Client support
Spring Vault supports various HTTP clients to access Vault’s HTTP API. Spring Vault uses
RestTemplate as primary interface accessing Vault.
Dedicated client support originates from customized SSL configuration
that is scoped only to Spring Vault’s client components.
Spring Vault supports following HTTP imperative clients:
-
Java’s builtin
HttpURLConnection(default client if no other is available) -
Apache Http Components
-
OkHttp 3
Spring Vault’s reactive integration supports the following reactive HTTP clients:
-
Java’s builtin reactive
HttpClient(default client if no other is available) -
Reactor Netty
-
Apache Http Components
-
Jetty
Using a specific client requires the according dependency to be available on the classpath so Spring Vault can use the available client for communicating with Vault.

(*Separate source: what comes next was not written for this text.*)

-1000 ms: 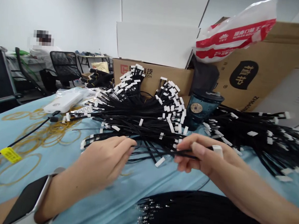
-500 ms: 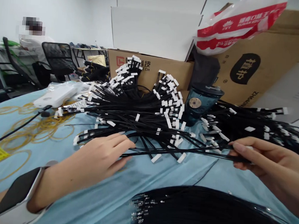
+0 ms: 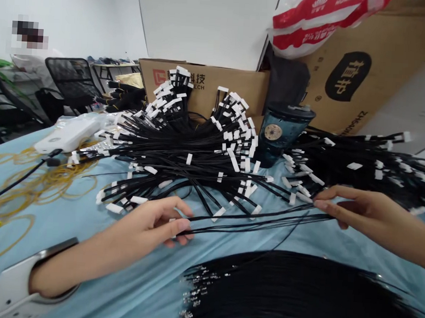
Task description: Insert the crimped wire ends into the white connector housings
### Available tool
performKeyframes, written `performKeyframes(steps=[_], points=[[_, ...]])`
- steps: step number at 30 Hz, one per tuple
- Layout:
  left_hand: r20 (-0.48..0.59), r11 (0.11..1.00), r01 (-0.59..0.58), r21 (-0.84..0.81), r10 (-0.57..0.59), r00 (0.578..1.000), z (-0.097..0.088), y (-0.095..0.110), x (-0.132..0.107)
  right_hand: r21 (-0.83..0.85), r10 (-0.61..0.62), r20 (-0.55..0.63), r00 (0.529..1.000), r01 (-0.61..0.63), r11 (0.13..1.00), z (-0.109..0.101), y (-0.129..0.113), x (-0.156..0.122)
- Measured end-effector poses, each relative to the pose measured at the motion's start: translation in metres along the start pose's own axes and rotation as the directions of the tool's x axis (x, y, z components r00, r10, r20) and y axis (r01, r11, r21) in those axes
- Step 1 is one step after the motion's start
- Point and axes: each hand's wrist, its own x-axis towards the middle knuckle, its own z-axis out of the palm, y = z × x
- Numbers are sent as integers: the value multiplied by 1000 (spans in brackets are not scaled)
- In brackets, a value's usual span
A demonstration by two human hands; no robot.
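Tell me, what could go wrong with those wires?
The black wires between the left hand and right hand might snag on the white connectors just behind. The single wire running toward the front wire pile could tangle with them. Tugging the connector-tipped bundles might knock the blue tumbler beside them.

On my feed, the strands (image 3: 259,224) between the left hand (image 3: 161,223) and the right hand (image 3: 356,211) show black. The surface (image 3: 117,297) beneath both hands is light blue. Beyond them I see a black cable heap (image 3: 184,143) speckled with white connectors (image 3: 190,158); nearer than the hands, a black wire bundle (image 3: 279,292) has silvery tips. Left of the left hand lie amber-yellow loops (image 3: 56,180) and a white device (image 3: 68,136). Past the right hand I get a dark blue tumbler (image 3: 286,134) with a round beige emblem, a brown carton (image 3: 386,73) printed in black, and a bag (image 3: 307,21) banded red and white.
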Motion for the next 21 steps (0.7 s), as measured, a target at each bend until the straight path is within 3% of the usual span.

Java’s builtin HttpURLConnection
Java’s builtin HttpURLConnection is available out-of-the-box without additional
configuration. Using HttpURLConnection comes with a limitation regarding SSL configuration.

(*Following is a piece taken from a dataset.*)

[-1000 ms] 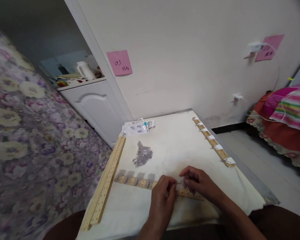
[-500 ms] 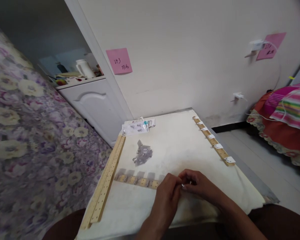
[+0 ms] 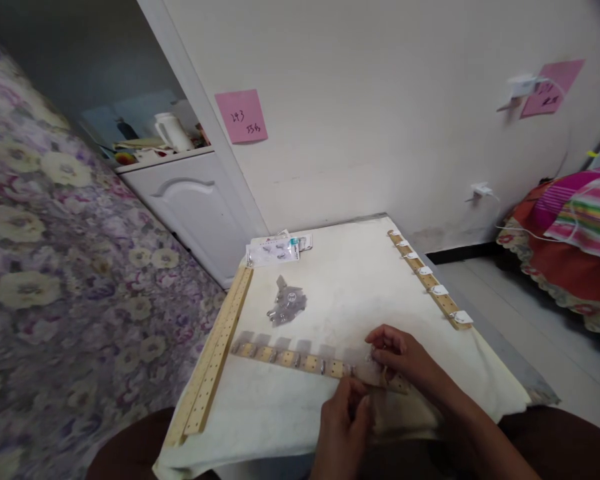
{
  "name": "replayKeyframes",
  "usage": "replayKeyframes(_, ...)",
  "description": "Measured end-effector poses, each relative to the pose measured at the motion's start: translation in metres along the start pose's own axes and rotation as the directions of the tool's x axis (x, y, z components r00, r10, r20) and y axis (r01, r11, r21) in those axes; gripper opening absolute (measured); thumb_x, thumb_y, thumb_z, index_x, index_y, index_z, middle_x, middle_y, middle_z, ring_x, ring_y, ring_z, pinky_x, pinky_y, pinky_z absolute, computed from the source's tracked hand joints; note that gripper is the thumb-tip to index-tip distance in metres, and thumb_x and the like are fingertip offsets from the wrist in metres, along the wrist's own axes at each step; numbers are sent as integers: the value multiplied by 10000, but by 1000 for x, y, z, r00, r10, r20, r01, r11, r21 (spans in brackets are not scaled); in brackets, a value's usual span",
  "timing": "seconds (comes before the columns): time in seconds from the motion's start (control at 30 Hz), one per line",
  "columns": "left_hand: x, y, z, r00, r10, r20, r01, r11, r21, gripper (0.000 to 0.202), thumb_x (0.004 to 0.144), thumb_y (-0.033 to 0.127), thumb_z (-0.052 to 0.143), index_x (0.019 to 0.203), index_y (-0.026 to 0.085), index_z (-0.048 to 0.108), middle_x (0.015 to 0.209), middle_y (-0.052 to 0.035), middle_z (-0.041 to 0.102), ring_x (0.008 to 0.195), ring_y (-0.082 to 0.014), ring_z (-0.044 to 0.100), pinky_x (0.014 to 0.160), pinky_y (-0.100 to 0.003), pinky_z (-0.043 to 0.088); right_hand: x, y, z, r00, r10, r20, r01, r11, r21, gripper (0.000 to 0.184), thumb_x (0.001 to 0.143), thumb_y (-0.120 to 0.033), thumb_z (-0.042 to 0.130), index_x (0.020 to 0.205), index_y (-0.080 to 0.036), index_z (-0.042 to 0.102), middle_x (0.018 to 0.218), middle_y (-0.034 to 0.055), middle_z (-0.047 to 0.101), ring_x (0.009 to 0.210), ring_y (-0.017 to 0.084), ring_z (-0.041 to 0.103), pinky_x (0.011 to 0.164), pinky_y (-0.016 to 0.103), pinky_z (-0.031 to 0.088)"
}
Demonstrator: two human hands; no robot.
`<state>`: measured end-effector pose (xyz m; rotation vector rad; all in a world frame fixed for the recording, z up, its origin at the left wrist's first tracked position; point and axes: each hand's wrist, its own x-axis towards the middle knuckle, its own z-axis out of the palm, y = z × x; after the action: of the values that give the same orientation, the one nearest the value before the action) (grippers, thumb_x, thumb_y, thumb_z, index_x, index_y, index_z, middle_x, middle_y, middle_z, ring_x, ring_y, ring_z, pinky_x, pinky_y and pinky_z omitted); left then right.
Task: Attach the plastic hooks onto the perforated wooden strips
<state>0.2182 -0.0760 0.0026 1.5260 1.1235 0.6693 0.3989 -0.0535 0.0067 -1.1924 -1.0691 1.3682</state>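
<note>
A pale wooden strip with holes [image 3: 311, 363] lies across the near part of the cloth-covered table. Along it sit several small metal pieces [image 3: 297, 360], each with a clear flap behind it. My left hand [image 3: 344, 417] is curled at the strip's near edge, thumb close to the fingers; whatever they hold, if anything, is hidden. My right hand [image 3: 397, 353] is over the strip's right part, thumb and fingers closed around a small clear plastic piece [image 3: 369, 359]. Beyond the strip lies a loose pile of clear plastic pieces with metal parts [image 3: 289, 305].
Two longer perforated wooden strips [image 3: 217, 360] run along the table's left edge. Another strip [image 3: 447, 307] with white tags lies at the right edge. Flat packets [image 3: 275, 251] rest at the back left. A wall stands behind, a floral curtain [image 3: 80, 280] to the left.
My hands have parted. The left has dropped toward me, and the right has shifted slightly to the right, uncovering more of the strip and its metal pieces.
</note>
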Motion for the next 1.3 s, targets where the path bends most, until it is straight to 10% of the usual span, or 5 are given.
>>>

Spring Vault won’t apply customized SSL configuration as it would
require a deep reconfiguration of the JVM. This configuration would affect all
components relying on the default SSL context. Configuring SSL settings using
HttpURLConnection requires you providing these settings as System Properties. See
Customizing JSSE for further details.
External Clients
You can use external clients to access Vault’s API. Simply add one of the following dependencies to your project. You can omit the version number if using Spring Vault’s Dependency BOM
<dependency>
<groupId>org.apache.httpcomponents.client5</groupId>
<artifactId>httpclient5</artifactId>
</dependency>| Apache HttpClient’s wire logging can be enabled through logging configuration. Make sure to not accidentally enable wire logging as logs may expose traffic (tokens and secrets) between your application and Vault in plain text. |
<dependency>
<groupId>com.squareup.okhttp3</groupId>
<artifactId>okhttp</artifactId>
</dependency><dependency>
<groupId>io.projectreactor.netty</groupId>
<artifactId>reactor-netty</artifactId>
</dependency><dependency>
<groupId>org.apache.httpcomponents.core5</groupId>
<artifactId>httpcore5-reactive</artifactId>
</dependency><dependency>
<groupId>org.eclipse.jetty</groupId>
<artifactId>jetty-reactive-httpclient</artifactId>
</dependency>Vault Client SSL configuration
SSL can be configured using SslConfiguration by setting various properties.
You can set either javax.net.ssl.trustStore to configure
JVM-wide SSL settings or configure SslConfiguration
to set SSL settings only for Spring Vault.
SslConfiguration sslConfiguration = SslConfiguration.create( (1)
new FileSystemResource("client-cert.jks"), "changeit".toCharArray(),
new FileSystemResource("truststore.jks"), "changeit".toCharArray());
SslConfiguration.forTrustStore(new FileSystemResource("keystore.jks"), (2)
"changeit".toCharArray())
SslConfiguration.forKeyStore(new FileSystemResource("keystore.jks"), (3)
"changeit".toCharArray())
SslConfiguration.forKeyStore(new FileSystemResource("keystore.jks"), (4)
"changeit".toCharArray(),
KeyConfiguration.of("key-password".toCharArray(),
"my-key-alias"))| 1 | Full configuration. |
| 2 | Configuring only trust store settings. |
| 3 | Configuring only key store settings. |
| 4 | Configuring only key store settings with providing a key-configuration. |
Please note that providing SslConfiguration can be only applied when either Apache Http Components or the OkHttp client is on your class-path.
The SSL configuration supports also PEM-encoded certificates as alternative to a Java Key Store.
KeyStoreConfiguration keystore = KeyStoreConfiguration
.of(new ClassPathResource("ca.pem")).withStoreType("PEM");
SslConfiguration configuration = SslConfiguration.forTrustStore(keystore);PEM files may contain one or more certificates (blocks of -----BEGIN CERTIFICATE----- and -----END CERTIFICATE-----).
Certificates added to the underlying KeyStore use the full subject name as alias.